Individualized Apparel Group
- Formerly: Tom James Company
- Type: holding company
- Industry: clothing retailer
- Founded: 1966; 60 years ago
- Founder: Spencer Hays
- Key people: Joe Blair (President)
- Website: www.iagapparel.com

= Individualized Apparel Group =

Clothes manufacturer

Individualized Apparel Group is a holding company that owns Oxxford Clothes, Holland & Sherry, Gitman Bros, H. Freeman, Corbin, Coppley, Individualized Shirts, and Measure Up Custom Shirts. Joe Blair is its president. Spencer Hays founded the company originally as Tom James Company in 1966, which still sells men’s suits via appointments in offices or homes.

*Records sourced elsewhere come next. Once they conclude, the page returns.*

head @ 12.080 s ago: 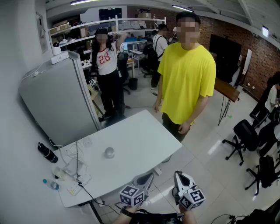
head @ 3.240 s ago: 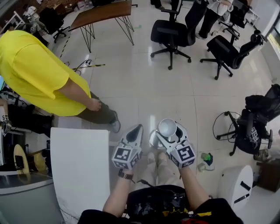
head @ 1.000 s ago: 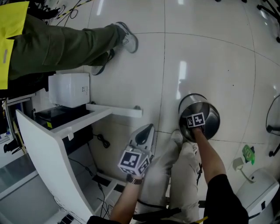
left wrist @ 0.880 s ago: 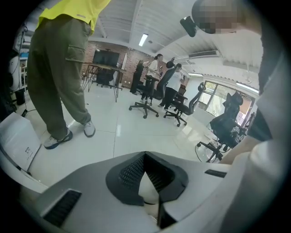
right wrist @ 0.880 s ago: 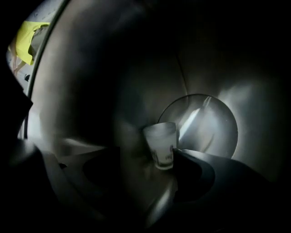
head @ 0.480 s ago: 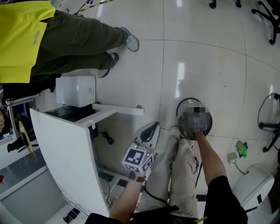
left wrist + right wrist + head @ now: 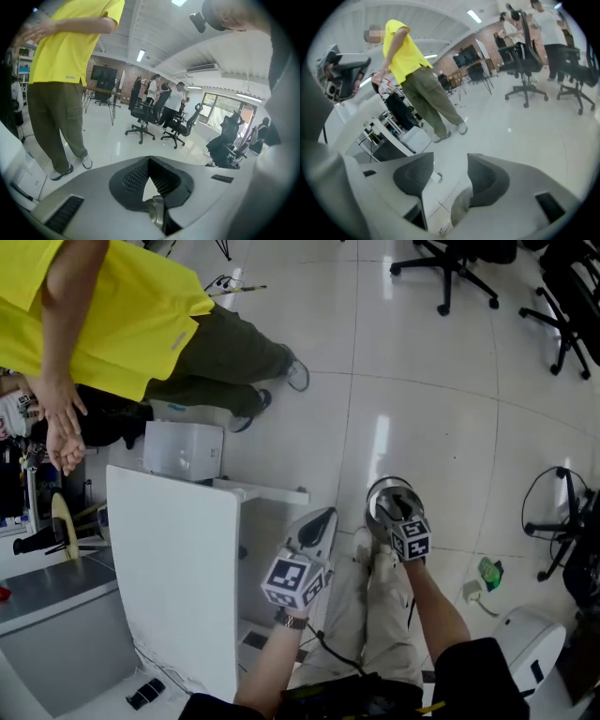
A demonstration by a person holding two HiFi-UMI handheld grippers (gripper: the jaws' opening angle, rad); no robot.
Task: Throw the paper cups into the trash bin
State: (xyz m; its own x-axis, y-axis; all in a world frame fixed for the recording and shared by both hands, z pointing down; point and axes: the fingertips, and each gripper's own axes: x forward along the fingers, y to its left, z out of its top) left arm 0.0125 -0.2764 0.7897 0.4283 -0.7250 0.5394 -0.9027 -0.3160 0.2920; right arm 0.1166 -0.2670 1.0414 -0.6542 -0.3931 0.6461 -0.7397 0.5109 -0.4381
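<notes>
The right claw (image 7: pixel 449 161) hovers over the steel trash bin (image 7: pixel 379 504) on the floor, its jaws apart and closing on nothing. The bin's inside is hidden. The left claw (image 7: pixel 149 160), at the bin's 8 o'clock, is closed and empty. Square black-and-white markers cover both cubes.

The tiled floor (image 7: pixel 422 409) lies open beyond the trash bin (image 7: pixel 377 502), as far as 2 office chairs (image 7: pixel 450 268) at the far edge. On the left the white table (image 7: pixel 173 596) blocks that side, with a white box (image 7: pixel 183 451) and a person in a yellow shirt (image 7: pixel 103 315) just past it. The wearer's legs (image 7: pixel 366 615) crowd the bin's near side.
</notes>
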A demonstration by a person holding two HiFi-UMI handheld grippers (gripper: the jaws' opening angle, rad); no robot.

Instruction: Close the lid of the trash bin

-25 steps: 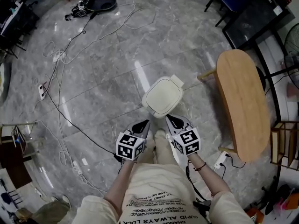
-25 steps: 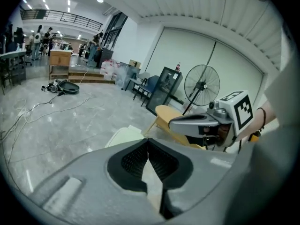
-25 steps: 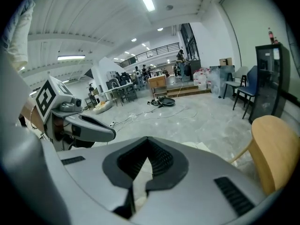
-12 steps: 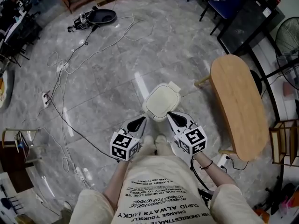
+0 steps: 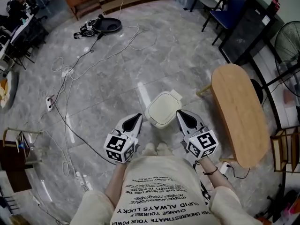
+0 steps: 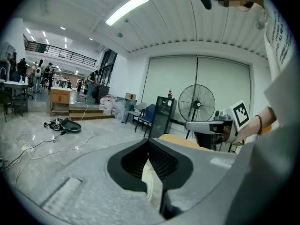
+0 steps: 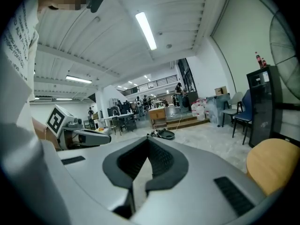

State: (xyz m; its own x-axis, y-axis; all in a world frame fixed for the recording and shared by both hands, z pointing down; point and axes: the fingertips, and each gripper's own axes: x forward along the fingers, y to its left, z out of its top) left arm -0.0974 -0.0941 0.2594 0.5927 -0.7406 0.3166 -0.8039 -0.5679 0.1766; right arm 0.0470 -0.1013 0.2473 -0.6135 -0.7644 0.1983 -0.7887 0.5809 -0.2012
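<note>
The cream trash bin stands on the grey floor in the head view with its lid lying flat on top. My left gripper hangs to the bin's lower left and my right gripper to its lower right. Both are above the bin and apart from it. Each points roughly level into the room. In the left gripper view the jaws meet with nothing between them. The right gripper view shows its jaws shut and empty too. Neither gripper view shows the bin.
An oval wooden table stands just right of the bin. Cables and a power strip lie across the floor at left. A black cabinet, a blue chair and a fan are at the back right.
Both grippers have risen and drawn apart from the bin, which now looks smaller and lower below them. The lid stays down. Both jaws stayed shut.
</note>
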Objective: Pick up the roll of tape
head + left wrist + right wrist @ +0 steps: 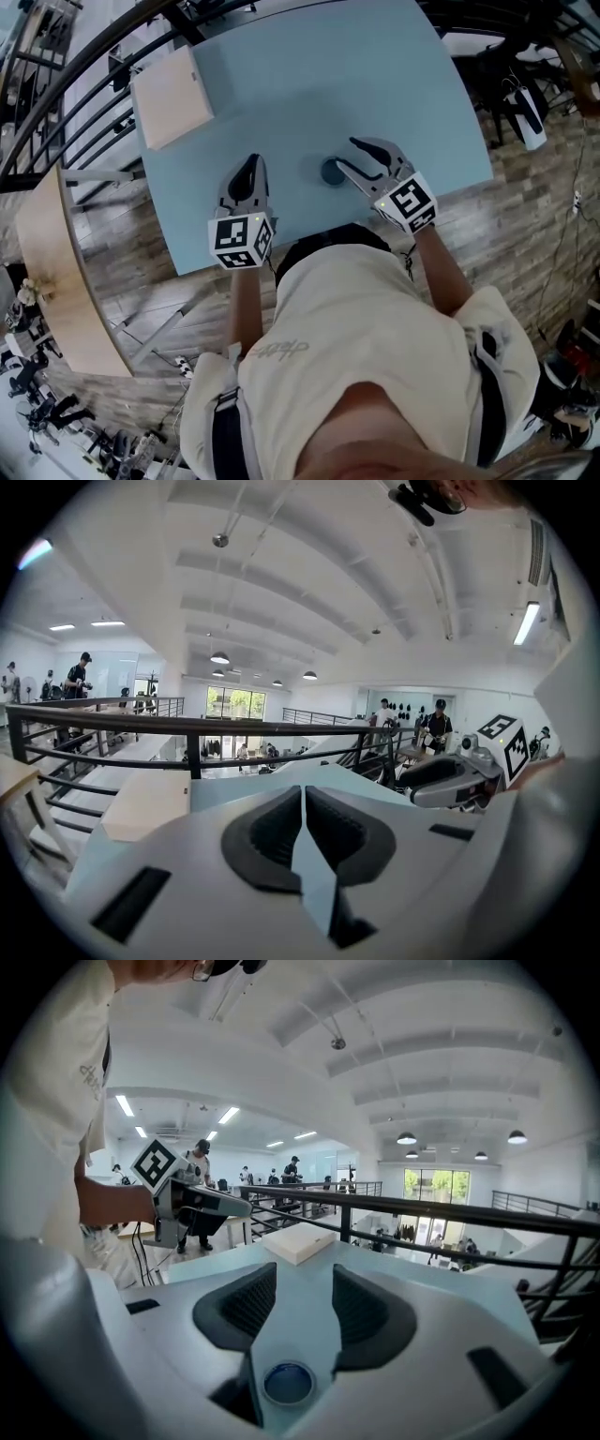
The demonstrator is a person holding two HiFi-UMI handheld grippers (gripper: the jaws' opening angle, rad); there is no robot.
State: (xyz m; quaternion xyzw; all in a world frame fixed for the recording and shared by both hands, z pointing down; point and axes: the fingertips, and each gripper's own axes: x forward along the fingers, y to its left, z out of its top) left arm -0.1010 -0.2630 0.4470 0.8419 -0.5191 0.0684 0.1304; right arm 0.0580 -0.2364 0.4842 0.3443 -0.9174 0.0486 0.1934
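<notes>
Now we're reaching: right gripper (345,152), jaws wide, just beside the small dark-blue round tape roll (334,172). Next we straddle it and close; left gripper (251,163) has jaws together.

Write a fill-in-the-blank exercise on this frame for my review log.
1. The left gripper is shut; the right gripper is ____.
2. The roll of tape lies on the table, nearest the ____ gripper.
3. The box sits at the table's far ____ corner.
Missing: open; right; left.
</notes>
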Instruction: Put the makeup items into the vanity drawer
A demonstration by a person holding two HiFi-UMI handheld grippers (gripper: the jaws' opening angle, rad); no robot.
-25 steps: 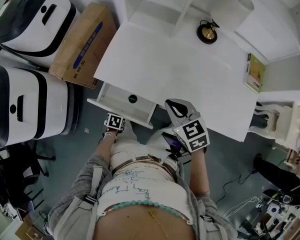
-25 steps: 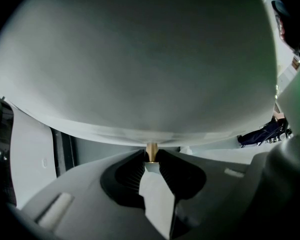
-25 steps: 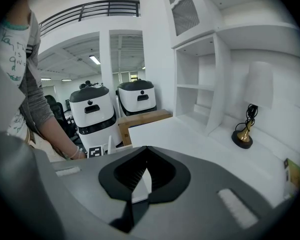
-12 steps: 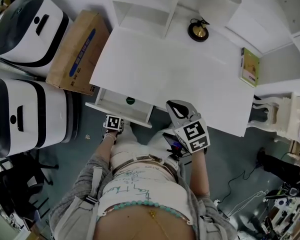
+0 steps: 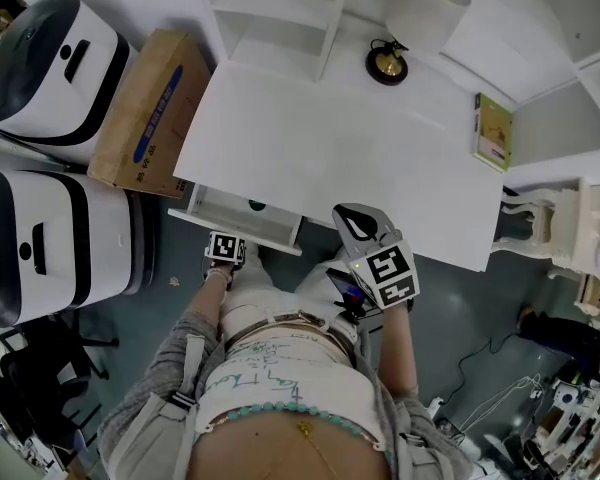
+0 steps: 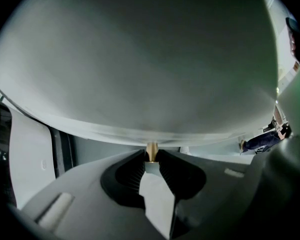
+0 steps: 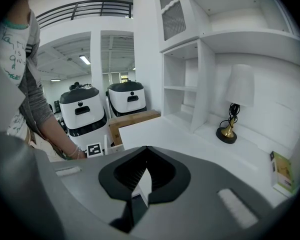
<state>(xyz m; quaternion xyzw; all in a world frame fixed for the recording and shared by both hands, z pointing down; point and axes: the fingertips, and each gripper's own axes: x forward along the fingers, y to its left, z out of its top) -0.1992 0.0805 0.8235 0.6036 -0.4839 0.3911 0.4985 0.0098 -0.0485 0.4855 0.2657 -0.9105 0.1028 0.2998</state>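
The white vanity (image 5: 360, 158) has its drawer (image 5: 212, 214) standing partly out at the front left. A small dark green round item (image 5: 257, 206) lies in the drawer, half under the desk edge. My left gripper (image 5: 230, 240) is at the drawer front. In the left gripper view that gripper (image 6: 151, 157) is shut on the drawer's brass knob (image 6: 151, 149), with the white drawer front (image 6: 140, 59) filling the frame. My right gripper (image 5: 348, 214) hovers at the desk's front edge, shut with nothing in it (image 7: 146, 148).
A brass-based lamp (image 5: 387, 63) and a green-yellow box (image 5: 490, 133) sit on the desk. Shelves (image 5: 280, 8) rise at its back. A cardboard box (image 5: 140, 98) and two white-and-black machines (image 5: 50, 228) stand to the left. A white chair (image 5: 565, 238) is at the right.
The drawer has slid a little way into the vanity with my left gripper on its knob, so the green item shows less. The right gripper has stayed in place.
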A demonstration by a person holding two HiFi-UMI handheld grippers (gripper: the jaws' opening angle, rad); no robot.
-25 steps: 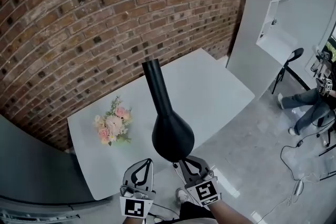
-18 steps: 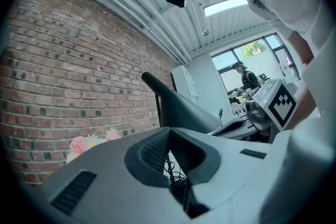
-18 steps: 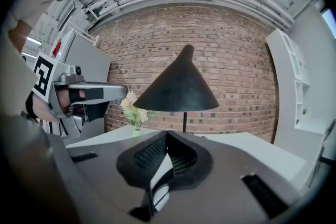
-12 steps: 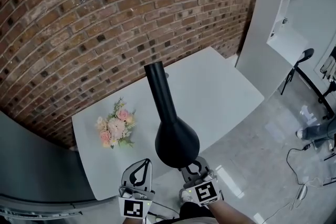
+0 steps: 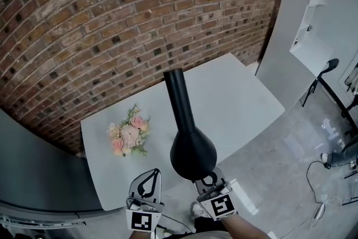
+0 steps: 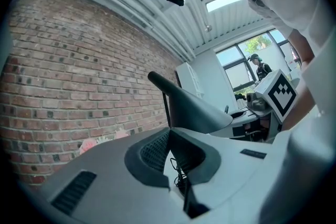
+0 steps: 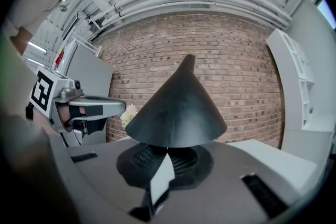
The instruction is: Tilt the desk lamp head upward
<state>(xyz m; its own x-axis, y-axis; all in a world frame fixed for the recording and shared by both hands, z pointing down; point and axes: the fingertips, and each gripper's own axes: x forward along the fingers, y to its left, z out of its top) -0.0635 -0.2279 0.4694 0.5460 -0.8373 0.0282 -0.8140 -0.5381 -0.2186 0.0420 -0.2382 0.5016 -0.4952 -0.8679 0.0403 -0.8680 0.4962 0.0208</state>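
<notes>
Lamp head (image 5: 193,153) apparently atop right gripper (image 5: 208,179)

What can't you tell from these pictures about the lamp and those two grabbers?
1. Hold of the right gripper: in the head view the lamp head covers its fingertips. In the right gripper view the rim overlaps them, so pinching or merely touching is unclear.
2. The lamp base: in the left gripper view the pole drops behind the left gripper body.
3. Inside of the lamp head: no view looks into it.
</notes>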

Individualized Apparel Group began in 1973 with the acquisition of the Individualized Shirt factory in Perth Amboy, New Jersey.

== History ==
Spencer Hays founded the Tom James Company in 1966 as a custom clothing business. The company later developed a vertically integrated manufacturing and retail model, and its subsequent growth was built through the acquisition of manufacturing authorities in the custom clothing industry.

The Individualized Apparel Group originated in 1973 with the acquisition of the Individualized Shirt factory in Perth Amboy, New Jersey. The group expanded with the later addition of English American, a custom suit maker with roots extending back more than a century. In the years that followed, IAG developed as part of the broader Tom James manufacturing and brand network, adding or operating heritage apparel businesses including Gitman Bros. in Ashland, Pennsylvania, Corbin Trousers, Measure Up Shirt Makers, and Oxxford Clothes. Oxxford Clothes became part of the Tom James family in 1994 and later supplied the company’s highest make of tailored clothing.

In 2012, Individualized Apparel Group signed an agreement to purchase substantially all of the assets of Coppley Corp., a Canadian custom clothing manufacturer, from the bankrupt HMX Group.